**PROBLEM:** Let the line containing "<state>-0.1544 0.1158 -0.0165" serve as the first line of the answer and the final line of the entries as its last, with every line between copied exactly.

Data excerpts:
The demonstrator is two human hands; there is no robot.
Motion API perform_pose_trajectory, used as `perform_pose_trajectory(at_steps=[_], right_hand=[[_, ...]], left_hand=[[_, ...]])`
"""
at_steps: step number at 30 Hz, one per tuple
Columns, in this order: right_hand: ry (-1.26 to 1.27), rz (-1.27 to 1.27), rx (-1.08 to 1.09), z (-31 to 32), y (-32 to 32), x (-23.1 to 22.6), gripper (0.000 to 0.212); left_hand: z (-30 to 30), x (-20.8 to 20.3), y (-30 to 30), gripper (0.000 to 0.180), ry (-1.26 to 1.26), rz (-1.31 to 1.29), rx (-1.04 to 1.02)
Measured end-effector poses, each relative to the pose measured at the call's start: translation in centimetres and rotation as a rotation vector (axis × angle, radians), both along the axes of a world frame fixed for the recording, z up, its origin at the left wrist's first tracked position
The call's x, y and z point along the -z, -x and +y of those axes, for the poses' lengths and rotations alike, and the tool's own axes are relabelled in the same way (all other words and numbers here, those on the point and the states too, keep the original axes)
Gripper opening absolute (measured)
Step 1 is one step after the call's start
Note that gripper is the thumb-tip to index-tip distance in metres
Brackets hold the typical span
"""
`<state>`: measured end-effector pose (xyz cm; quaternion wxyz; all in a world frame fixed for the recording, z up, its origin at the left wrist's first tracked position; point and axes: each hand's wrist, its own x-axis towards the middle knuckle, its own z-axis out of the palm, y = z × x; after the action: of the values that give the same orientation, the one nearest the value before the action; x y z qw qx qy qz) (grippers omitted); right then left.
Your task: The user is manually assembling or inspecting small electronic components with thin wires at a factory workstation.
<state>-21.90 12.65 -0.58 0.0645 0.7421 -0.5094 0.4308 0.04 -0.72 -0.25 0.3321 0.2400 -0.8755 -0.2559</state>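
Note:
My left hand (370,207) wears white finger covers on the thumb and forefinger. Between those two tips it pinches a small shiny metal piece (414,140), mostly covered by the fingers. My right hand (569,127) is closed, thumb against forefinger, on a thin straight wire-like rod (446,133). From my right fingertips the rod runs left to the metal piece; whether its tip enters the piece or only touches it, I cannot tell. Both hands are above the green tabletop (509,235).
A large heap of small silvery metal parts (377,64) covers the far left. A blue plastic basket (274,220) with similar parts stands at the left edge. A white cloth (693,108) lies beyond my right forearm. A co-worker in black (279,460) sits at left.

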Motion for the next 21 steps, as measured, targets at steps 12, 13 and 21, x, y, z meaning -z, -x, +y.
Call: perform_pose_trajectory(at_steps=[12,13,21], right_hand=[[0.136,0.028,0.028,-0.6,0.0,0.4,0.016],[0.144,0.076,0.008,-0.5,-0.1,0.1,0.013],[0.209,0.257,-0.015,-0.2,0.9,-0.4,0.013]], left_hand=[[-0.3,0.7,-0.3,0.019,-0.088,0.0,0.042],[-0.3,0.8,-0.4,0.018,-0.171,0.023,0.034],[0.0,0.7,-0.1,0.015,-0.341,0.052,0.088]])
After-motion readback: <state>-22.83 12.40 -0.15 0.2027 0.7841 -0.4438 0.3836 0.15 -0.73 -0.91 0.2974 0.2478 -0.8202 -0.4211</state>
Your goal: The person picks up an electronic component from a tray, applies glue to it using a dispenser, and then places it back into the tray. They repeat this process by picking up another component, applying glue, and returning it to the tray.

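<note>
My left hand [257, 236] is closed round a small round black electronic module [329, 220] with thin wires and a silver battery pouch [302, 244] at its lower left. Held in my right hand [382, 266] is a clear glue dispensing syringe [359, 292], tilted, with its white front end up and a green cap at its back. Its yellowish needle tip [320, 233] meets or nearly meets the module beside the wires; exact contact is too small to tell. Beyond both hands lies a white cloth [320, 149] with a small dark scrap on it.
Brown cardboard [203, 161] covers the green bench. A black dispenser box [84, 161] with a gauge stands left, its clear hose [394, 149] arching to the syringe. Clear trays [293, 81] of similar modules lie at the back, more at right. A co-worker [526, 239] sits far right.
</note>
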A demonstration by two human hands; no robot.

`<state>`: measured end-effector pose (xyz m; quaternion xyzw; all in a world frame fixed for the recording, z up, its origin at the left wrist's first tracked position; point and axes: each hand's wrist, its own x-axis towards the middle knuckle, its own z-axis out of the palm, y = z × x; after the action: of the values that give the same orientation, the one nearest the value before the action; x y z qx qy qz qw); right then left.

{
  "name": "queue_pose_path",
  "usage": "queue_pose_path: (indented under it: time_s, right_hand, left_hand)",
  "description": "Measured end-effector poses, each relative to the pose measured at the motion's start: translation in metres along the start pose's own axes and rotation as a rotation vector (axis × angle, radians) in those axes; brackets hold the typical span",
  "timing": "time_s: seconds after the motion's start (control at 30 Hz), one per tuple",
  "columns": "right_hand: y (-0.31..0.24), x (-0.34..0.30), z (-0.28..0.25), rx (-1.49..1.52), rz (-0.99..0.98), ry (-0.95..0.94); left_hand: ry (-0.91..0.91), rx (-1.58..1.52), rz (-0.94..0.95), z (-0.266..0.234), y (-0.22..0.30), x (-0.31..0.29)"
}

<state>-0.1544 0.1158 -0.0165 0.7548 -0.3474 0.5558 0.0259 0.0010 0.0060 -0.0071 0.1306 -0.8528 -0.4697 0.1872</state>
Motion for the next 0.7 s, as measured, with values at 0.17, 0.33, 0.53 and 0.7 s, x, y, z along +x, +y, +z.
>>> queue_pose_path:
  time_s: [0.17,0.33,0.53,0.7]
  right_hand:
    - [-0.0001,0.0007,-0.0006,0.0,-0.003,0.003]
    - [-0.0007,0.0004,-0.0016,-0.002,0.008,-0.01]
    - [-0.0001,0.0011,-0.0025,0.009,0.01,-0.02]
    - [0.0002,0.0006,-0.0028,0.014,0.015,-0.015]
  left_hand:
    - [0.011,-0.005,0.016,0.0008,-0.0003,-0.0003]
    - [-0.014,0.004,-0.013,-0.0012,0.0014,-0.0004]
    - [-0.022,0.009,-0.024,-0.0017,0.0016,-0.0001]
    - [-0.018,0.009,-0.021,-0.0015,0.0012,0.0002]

**TASK ANSWER:**
<state>-0.1544 0.1158 -0.0165 0.7548 -0.3474 0.5558 0.0259 0.0010 0.0060 -0.0071 0.1306 -0.8528 -0.4697 0.1872</state>
Motion for the next 0.7 s, as measured, with values at 0.17, 0.33, 0.53 and 0.7 s, x, y, z along +x, +y, +z.
>>> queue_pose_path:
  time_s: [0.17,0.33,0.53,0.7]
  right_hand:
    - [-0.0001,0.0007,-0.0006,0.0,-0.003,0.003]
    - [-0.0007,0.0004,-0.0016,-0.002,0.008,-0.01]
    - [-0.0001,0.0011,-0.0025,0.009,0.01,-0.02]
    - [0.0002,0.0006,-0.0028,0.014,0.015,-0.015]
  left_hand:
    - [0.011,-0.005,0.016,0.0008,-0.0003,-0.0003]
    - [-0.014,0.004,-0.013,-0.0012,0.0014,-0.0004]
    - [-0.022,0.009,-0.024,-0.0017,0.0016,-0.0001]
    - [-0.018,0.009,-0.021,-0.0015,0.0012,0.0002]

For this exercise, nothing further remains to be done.